══ EXTRACTED ENTRIES ══

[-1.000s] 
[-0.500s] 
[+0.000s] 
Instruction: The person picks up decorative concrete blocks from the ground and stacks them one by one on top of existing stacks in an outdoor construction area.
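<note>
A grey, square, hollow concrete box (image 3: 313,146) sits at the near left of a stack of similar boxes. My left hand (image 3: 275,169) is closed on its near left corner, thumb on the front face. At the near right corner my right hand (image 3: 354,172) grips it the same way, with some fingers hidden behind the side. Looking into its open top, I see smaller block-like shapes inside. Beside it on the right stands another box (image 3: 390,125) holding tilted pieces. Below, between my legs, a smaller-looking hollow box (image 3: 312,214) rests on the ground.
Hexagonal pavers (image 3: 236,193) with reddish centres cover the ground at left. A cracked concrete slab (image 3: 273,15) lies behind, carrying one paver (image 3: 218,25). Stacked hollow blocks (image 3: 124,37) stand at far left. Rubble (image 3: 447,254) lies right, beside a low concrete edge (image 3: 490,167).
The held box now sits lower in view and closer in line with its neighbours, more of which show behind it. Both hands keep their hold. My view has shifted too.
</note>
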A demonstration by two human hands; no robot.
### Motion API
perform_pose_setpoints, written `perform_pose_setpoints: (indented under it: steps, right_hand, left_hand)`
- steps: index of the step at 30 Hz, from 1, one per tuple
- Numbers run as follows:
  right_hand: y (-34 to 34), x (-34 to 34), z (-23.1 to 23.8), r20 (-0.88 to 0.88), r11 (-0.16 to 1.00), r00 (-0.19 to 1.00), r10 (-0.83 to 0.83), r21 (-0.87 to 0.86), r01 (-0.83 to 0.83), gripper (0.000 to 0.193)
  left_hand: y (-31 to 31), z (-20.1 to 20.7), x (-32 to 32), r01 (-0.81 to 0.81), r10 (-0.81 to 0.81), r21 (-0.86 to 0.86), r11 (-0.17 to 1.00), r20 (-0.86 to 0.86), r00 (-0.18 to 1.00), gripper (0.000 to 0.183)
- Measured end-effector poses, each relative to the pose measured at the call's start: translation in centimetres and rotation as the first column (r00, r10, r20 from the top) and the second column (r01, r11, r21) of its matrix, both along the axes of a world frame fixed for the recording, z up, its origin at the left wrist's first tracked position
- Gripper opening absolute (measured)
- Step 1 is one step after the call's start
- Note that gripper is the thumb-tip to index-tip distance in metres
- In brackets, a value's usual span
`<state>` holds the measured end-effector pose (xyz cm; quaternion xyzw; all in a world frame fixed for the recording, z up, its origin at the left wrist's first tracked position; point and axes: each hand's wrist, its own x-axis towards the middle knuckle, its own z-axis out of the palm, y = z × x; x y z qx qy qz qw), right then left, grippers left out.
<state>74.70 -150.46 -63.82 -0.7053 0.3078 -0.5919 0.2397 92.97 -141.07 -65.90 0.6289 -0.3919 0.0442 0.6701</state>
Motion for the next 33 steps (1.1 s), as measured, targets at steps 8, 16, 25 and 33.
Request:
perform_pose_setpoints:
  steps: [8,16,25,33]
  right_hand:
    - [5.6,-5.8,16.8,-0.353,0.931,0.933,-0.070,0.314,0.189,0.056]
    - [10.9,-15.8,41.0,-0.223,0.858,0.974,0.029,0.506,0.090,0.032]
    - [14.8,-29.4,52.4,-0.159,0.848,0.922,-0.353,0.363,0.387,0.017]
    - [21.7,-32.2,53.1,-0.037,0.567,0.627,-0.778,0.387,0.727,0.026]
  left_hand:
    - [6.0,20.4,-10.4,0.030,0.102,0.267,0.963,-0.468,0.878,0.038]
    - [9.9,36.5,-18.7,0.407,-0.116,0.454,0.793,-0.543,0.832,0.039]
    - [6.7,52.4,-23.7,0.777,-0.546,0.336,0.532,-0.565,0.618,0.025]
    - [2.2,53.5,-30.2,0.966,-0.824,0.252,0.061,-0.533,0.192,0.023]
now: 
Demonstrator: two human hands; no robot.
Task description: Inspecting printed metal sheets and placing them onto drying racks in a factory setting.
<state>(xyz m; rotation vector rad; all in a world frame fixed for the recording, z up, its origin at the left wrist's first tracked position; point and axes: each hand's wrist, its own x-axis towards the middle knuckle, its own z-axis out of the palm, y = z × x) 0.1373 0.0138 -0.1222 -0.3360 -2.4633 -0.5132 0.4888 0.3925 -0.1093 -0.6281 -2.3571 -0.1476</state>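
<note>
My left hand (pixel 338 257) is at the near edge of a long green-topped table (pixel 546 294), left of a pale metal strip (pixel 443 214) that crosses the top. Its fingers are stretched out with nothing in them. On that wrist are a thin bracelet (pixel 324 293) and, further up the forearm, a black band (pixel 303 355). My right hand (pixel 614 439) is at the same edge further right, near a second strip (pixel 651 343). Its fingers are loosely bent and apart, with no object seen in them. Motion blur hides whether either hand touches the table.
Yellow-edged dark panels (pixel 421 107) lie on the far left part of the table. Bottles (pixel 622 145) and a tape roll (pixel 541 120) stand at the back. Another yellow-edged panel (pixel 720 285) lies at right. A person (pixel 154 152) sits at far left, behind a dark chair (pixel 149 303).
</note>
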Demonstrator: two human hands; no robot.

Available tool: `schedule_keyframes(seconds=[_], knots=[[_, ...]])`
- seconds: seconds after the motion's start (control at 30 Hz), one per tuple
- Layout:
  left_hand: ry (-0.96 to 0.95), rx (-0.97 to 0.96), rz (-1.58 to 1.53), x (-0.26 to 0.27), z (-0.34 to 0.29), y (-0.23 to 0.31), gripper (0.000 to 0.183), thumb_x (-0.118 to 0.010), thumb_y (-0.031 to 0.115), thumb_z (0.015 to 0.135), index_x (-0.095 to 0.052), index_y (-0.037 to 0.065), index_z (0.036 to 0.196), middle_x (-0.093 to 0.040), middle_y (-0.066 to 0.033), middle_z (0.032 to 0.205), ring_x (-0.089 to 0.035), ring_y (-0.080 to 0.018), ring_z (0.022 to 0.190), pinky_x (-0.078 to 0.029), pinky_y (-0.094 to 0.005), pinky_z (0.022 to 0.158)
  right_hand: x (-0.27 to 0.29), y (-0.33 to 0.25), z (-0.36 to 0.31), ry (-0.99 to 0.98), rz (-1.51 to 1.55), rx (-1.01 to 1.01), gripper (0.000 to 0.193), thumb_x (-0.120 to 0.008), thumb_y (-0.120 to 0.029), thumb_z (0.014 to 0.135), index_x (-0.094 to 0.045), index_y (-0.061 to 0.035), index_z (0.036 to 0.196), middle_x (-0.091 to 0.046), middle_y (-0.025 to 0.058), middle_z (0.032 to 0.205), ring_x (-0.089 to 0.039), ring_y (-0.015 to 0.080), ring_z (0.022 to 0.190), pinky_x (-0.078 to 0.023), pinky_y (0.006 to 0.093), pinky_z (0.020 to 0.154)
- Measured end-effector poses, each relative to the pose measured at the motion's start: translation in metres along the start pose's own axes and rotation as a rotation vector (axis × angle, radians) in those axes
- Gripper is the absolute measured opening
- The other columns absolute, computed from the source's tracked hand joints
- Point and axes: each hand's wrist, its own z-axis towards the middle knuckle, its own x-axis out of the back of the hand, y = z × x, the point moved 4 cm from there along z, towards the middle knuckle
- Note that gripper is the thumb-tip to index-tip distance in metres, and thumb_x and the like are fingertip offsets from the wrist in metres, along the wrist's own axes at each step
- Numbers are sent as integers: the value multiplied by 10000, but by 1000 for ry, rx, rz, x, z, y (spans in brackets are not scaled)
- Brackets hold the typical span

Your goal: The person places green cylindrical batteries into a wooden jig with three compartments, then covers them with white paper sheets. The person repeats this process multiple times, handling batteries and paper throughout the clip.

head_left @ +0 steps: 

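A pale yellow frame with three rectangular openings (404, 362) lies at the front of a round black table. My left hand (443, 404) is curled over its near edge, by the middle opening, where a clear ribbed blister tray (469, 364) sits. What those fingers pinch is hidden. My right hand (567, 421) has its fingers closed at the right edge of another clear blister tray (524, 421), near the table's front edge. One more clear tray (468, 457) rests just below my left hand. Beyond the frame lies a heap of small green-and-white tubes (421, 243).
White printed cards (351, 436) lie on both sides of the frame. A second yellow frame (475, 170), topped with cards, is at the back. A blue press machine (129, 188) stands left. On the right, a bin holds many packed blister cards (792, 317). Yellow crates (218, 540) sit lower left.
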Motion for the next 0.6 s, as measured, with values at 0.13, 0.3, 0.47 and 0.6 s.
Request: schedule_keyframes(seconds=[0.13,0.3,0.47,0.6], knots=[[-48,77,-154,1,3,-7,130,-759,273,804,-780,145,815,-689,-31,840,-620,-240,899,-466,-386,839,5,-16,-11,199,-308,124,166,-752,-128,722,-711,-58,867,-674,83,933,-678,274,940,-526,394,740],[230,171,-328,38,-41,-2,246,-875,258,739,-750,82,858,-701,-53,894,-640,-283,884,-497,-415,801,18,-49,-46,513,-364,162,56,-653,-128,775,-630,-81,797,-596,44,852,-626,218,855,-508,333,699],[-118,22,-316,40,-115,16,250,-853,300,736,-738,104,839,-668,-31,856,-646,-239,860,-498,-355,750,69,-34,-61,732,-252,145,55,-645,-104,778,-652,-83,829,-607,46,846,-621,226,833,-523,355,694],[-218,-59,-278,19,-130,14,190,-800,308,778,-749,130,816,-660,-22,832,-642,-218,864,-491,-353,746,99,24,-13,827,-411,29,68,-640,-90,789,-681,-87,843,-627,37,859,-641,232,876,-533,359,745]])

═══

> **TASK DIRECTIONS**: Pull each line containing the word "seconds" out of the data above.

> **RESPONSE BOX**:
Available tool: `schedule_keyframes(seconds=[_], knots=[[_, ...]])`
- seconds: seconds after the motion's start (control at 30 Hz), one per tuple
Request: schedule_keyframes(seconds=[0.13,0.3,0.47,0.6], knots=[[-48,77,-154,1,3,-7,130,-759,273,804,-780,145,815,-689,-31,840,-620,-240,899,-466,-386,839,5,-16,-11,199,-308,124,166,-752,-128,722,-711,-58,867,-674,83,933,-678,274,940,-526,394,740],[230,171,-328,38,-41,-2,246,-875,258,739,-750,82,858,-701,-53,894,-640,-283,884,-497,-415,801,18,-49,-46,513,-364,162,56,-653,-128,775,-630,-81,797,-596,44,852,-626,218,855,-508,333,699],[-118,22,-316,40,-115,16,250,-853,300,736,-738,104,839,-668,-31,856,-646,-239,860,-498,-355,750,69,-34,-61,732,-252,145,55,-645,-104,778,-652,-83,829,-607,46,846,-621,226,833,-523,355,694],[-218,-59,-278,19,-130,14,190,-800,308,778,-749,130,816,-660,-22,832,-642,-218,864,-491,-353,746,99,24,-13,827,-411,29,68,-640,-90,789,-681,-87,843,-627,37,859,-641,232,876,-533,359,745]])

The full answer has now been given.